§ Exercise details
Aim for an exact copy of the listing, without any images.

§ Exercise data
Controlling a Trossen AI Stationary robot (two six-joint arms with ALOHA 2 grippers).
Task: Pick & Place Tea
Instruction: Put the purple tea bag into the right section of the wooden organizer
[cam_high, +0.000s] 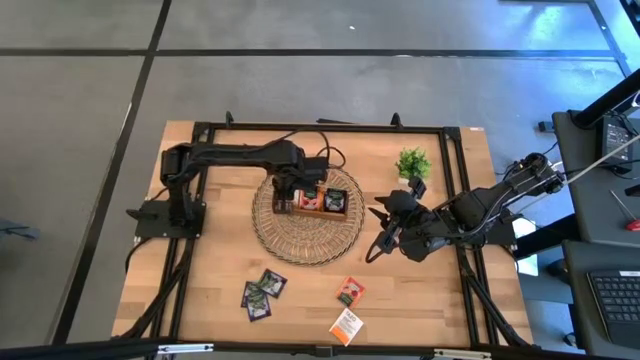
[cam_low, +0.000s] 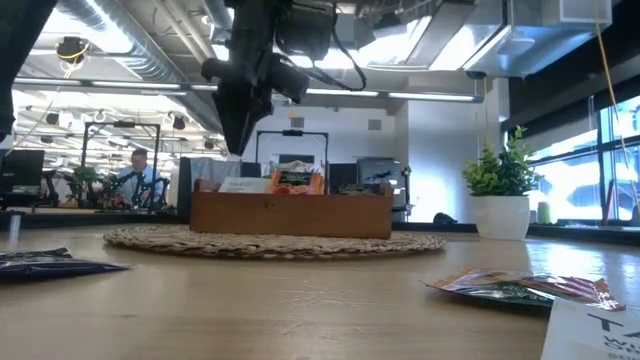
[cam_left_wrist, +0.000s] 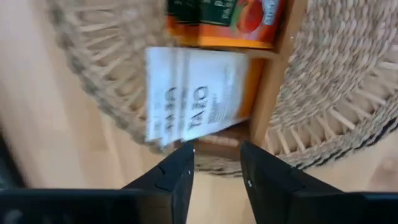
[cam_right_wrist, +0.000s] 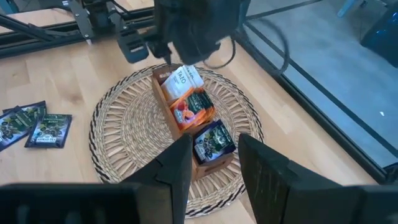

§ Result below
Controlling a Trossen AI Stationary robot (two six-joint arms with ALOHA 2 grippers).
Task: Pick & Place Tea
Instruction: Put the purple tea bag into the right section of the wooden organizer
[cam_high, +0.000s] 
[cam_low, +0.000s] 
[cam_left_wrist, +0.000s] 
[cam_right_wrist, +0.000s] 

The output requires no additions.